Vivir consiste en construir futuros recuerdos (Ernesto Sábato)
Recordar consiste en construir pasadas vivencias (Josef Manwell)

martes, 6 de julio de 2010

Kokoro

Caminaba por la calle Mercadería y un inesperado tumulto me obligó a detenerme antes de llegar a la plaza. Como infartada por un trombo de curiosidad, la vía se taponó, y la muchedumbre, de puntillas y con el cuello estirado, buscaba el motivo de aquella aglomeración. La desgracia quiso que el abultado peinado que impedía mi visión, perteneciera a la señora Banjac, que enojada como siempre, intentaba hacerse hueco ensartando a los molestos viandantes con su abanico.
-¡Señor Manwell! –gritó entusiasmada cuando me disponía a huir- acompáñeme, haga el favor. Mi esposo es incapaz de hacerme llegar a la plaza.
Me agarró del brazo y tiró de mí sin dejarme saludar a su marido, que con abochornada resignación, me animaba a seguirla con un gesto de manos. A medida que avanzábamos entre la masa, ésta se espesaba como cuajada por el calor, y el ímpetu de la señora Banjac crecía como el de un luchador que ve tambalearse a su contrincante. Al llegar a primera fila, la plaza de la Sagrada Familia se nos ofrecía desierta, pero las calles que allí confluían, sufrían el mismo fenómeno que Mercadería.
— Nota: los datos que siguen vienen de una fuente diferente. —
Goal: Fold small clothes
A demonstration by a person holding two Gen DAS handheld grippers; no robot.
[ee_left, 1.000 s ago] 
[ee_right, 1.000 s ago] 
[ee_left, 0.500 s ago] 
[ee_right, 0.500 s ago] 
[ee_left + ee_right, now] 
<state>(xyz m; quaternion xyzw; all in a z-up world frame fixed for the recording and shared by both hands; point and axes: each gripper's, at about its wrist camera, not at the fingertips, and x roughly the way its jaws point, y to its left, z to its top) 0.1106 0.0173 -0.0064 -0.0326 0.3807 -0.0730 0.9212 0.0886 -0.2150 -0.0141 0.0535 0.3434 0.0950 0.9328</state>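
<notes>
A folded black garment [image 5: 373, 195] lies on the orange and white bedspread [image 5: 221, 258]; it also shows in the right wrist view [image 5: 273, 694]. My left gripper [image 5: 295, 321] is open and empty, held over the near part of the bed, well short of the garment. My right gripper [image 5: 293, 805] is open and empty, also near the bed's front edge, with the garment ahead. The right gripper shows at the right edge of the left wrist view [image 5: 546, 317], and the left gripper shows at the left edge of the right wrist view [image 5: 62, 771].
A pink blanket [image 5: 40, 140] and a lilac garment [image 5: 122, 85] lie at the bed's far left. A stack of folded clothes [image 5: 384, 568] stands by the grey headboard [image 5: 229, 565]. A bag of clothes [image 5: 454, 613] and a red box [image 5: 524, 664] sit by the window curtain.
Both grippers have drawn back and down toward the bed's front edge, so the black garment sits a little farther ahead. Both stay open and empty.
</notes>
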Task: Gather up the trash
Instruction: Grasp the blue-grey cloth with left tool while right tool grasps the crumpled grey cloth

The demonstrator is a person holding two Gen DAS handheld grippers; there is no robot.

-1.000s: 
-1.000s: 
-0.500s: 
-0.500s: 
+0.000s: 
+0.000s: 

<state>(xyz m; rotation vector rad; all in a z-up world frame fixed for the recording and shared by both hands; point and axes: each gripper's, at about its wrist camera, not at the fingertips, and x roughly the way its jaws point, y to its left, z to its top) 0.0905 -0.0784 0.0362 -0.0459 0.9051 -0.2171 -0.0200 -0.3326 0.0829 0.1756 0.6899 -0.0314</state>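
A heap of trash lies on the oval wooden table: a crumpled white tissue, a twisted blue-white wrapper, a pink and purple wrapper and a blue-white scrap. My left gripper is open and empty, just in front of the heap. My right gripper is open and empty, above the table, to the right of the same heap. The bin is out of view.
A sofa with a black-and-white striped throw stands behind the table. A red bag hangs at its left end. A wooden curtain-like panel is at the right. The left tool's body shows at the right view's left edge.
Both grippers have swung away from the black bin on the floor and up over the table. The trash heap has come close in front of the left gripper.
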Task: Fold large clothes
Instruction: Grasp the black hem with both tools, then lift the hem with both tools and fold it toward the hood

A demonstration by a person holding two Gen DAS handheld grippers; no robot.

La calle Día era la que presentaba un aspecto más preocupante: una descolorida joven se dejaba mecer inconsciente por la irregular marea, mientras otros, los mejor dotados, alcanzaban una posición más elevada subiéndose sobre los cuerpos inertes.
Traté de colocarme la ropa y el pelo después del agitado trayecto, pensando que continuaríamos hasta el centro de la plaza. Pero allí, donde los adoquines pierden su linealidad y optan por colocarse en circunferencias concéntricas, la señora Banjac se paró. Como contagiada por un pánico colectivo, todo el furor se ahogó como la joven a la que ya no veía, y su esfuerzo, ahora, consistía en mantener en su sitio a las personas que empujaban por detrás.
Sentía como los gritos humedecían mi nuca, y un irreconocible Maloy olvidaba que era cliente suyo y me increpaba con el Comercial Acorense, enrollado a modo de estoque. Mi cabeza chirriaba como si las ideas pisaran azúcar derramado sobre el suelo de mi cerebro, e impávido, observaba cómo las uñas encarnadas de mi acompañante se clavaban en mi insensible antebrazo.
Un súbito silencio asfixió la plaza como si una campana invisible se posara sobre ella, y pude ver a Perucho, ajeno a todo lo que allí ocurría, dirigirse con sus renqueantes pasos al banco que habitualmente le servía de morada. Parecía un pobre animal por miles de ojos observado, en una jaula redonda de barrotes imaginados. Temeroso por su integridad, esperé la reacción de los presentes, pero como si alguien hubiera calentado la cera que sellaba las calles, la gente comenzó a fluir, maldiciéndole por el incidente que había provocado.
Agradecida por mi supuesta ayuda, la señora Banjac quería invitarme a toda costa, y, a voces, llamaba a su marido, que con dificultad llegó hasta nosotros. Me excusé diciendo que tenía una cita, y aunque no convencida, se despidió de mí agitando la mano y obligando a su marido a imitarla.
Cuando llegué a su banco, Perucho aún soportaba los insultos que le tiznaban de culpa, y contestaba con una incrédula sonrisa, sorprendido por la atención que se le prestaba esa mañana. Le invité a que tomáramos un vino en el Noroeste, favor que fue agradeciéndome de antemano por el camino, mientras me contaba que le gustaría ser más inteligente para devolver los favores que le hacían.